The Trump administration also should commit not to use Chinese pressure on the North to Beijing’s geopolitical disadvantage. Washington and its allies could, for instance, offer to assist in any messy North Korean implosion, accept Chinese military intervention in the event of a DPRK breakdown, and neutralize a reunited peninsula, as Seoul ended its alliance with America and the United States brought home its troops.

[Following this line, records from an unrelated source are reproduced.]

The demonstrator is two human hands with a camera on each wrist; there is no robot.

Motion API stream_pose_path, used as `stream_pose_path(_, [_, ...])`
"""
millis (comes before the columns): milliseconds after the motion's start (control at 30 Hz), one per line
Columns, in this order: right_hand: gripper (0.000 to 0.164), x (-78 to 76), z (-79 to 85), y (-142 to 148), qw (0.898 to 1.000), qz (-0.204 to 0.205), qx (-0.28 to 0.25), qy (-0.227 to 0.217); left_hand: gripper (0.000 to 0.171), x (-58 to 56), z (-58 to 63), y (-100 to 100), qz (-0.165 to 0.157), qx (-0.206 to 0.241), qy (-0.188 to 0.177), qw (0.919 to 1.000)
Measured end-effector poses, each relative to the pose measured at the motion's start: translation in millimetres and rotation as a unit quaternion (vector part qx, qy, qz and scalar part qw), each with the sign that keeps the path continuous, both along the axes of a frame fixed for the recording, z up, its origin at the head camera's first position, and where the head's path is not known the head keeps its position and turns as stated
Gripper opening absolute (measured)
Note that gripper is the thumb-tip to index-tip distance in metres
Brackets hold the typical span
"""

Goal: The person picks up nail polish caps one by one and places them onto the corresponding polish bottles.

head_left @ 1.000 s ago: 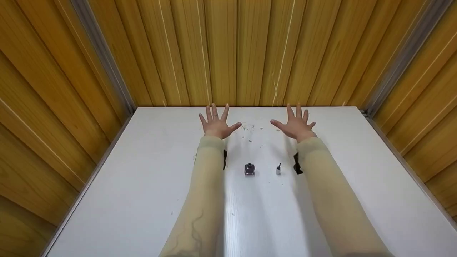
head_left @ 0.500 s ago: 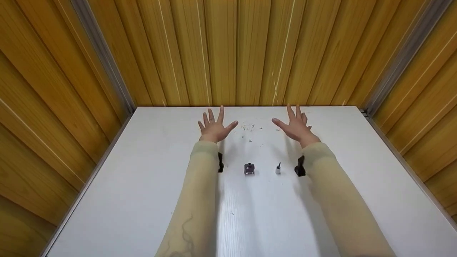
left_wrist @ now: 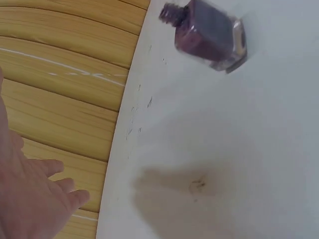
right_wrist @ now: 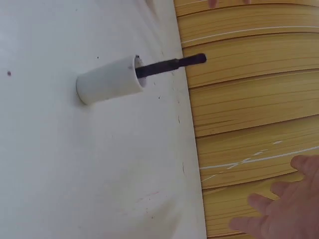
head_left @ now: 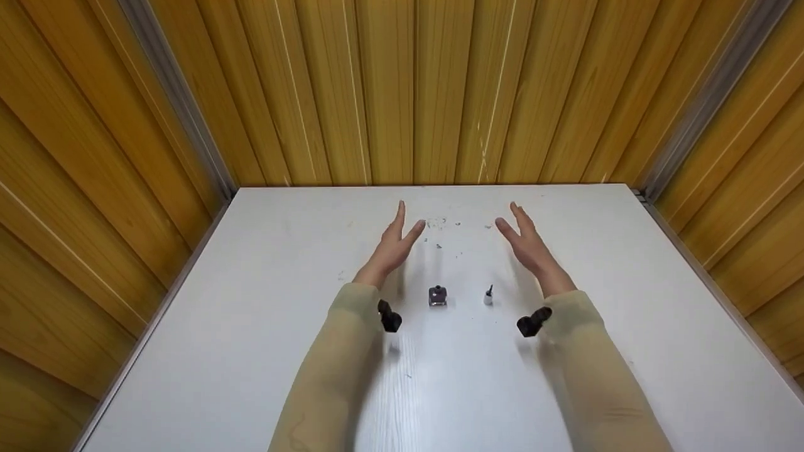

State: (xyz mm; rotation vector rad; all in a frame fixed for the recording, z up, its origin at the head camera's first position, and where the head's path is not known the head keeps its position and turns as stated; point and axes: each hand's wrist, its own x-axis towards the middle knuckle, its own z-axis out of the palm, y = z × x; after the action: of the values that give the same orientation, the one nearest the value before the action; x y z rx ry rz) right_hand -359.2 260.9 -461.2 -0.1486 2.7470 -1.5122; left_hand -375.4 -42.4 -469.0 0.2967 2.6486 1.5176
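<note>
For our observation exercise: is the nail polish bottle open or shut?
Open: the bottle has a bare threaded neck, and the white cap stands apart.

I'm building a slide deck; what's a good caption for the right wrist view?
White cap standing on the table, dark brush pointing up, the right hand open and apart.

Bottle [head_left: 438, 297] dark purple, clear at base; cap [right_wrist: 108, 81] to its right white, brush [right_wrist: 172, 65] black; tabletop [head_left: 264, 301] white, dark specks far side; far wall [head_left: 389, 94] yellow-brown wood grain; sleeves [head_left: 323, 383] pale yellowish beige
</note>
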Motion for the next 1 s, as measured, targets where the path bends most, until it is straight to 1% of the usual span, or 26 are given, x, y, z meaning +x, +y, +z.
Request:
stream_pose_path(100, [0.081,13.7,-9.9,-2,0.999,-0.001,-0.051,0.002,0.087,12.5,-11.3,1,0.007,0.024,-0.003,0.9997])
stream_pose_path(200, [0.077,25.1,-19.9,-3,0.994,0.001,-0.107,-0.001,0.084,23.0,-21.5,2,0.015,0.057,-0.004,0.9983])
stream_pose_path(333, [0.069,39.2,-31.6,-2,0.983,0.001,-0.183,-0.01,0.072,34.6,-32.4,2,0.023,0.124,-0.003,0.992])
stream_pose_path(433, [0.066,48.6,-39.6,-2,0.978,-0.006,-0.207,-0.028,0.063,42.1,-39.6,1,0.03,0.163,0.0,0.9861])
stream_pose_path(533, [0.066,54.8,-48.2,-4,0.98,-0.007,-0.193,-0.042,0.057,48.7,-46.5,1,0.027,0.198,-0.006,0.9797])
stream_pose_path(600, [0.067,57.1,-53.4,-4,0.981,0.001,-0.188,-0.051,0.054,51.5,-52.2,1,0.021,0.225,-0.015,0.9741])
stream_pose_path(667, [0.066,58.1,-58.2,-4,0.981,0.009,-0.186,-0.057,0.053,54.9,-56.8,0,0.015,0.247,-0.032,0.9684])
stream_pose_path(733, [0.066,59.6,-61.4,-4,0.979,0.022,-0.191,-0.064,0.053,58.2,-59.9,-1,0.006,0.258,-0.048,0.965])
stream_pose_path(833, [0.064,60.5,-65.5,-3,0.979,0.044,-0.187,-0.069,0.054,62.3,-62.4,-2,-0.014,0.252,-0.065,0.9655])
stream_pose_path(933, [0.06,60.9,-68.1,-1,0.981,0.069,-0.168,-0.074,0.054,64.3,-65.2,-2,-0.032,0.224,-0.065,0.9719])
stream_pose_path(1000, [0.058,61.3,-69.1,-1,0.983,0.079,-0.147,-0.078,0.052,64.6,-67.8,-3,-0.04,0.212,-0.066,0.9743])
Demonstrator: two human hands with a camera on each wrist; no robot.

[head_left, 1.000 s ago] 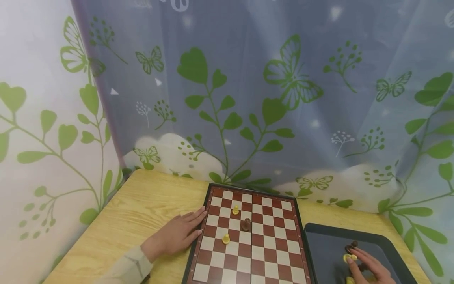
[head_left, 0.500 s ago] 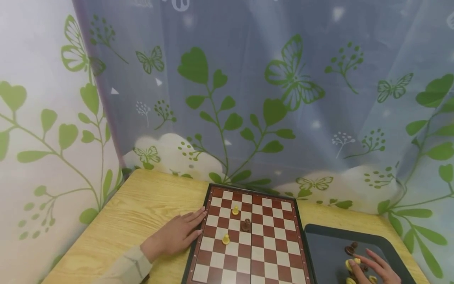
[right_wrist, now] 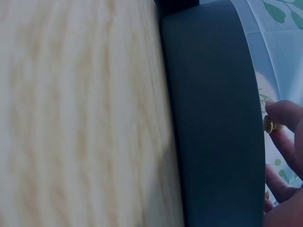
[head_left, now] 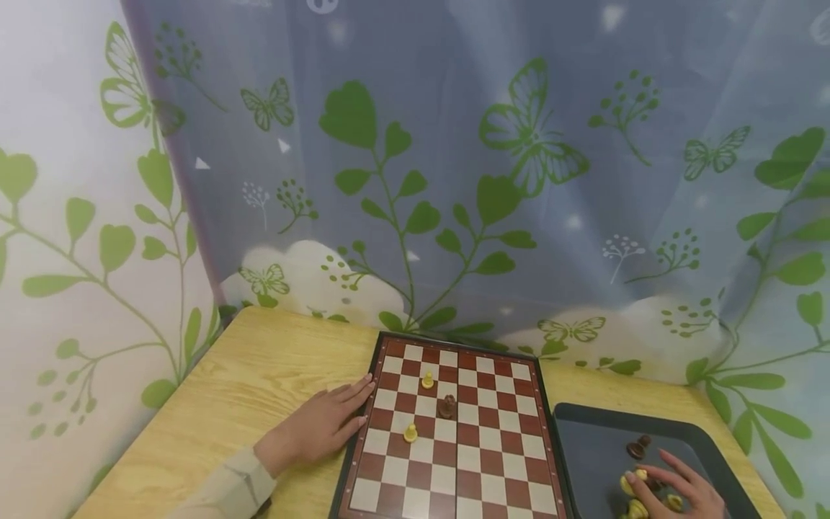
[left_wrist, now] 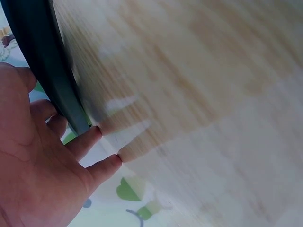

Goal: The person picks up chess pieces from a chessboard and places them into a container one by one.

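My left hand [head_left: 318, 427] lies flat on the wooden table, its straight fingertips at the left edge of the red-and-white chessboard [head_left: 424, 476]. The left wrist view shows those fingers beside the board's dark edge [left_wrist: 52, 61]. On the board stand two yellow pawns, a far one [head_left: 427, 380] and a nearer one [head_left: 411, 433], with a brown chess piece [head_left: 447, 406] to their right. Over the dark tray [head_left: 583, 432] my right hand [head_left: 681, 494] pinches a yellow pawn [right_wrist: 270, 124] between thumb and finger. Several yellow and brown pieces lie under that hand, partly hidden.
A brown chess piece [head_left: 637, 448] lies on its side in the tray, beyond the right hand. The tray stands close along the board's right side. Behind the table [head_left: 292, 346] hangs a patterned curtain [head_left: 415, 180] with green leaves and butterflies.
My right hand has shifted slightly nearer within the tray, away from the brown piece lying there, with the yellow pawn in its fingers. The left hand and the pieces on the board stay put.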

Unfortunately, so far the Trump administration appears convinced that Beijing has an obligation to turn over its one nominal ally in East Asia to America and allow the latter to take full advantage. From Washington’s standpoint, nothing less than unconditional surrender appears acceptable. Unsurprisingly, the PRC has refused to go along with Washington’s special pleading. Chinese support for a full oil embargo is unlikely. The state-controlled Global Times previously suggested the possibility of an oil cut-off, but after the latest nuclear test it urged Beijing to stay out of the controversy: “China should not be at the front of this sharp and complicated situation.”

In choosing penalties against—rather than coordination with—the PRC, Washington risks overplaying its hand. For instance, targeting Chinese firms could stiffen Beijing’s resistance to imposing potentially regime-ending sanctions on the North. President Trump’s refusal to even acknowledge that the PRC has serious reasons for its current policy and assumption that the promise of unnamed trade concessions is sufficient to overcome Beijing’s security concerns, discourage China from acting.

Despite the Trump administration’s almost histrionic outbursts, the North Korea issue remains largely unchanged from a month or even a year ago. The DPRK is making surprising progress in developing both nuclear weapons and long-range missiles, but still is not in position to attack America. More important, deterrence almost certainly will work against Kim Jong-un, who like his father and grandfather favors virgins in this world rather than the next, as it did against Joseph Stalin and Mao Zedong.

This is a good thing, since the chance of stopping the North from gaining a sizeable arsenal of deliverable nukes is slim and shrinking. In time, absent a political miracle, the North it is likely to join such nations as Russia, China and India in possessing the ability to deter U.S. military action with the threat of devastating nuclear retaliation.

The administration’s best shot at deterring North Korea would be to mix diplomacy and sanctions in an initiative backed by Beijing. But winning that assistance requires persuasion rather than compulsion. With DPRK-China relations in tatters, now is a good time to press for the PRC’s cooperation, which means convincing Beijing that pressing the North further is in China’s interest as well as America’s interest.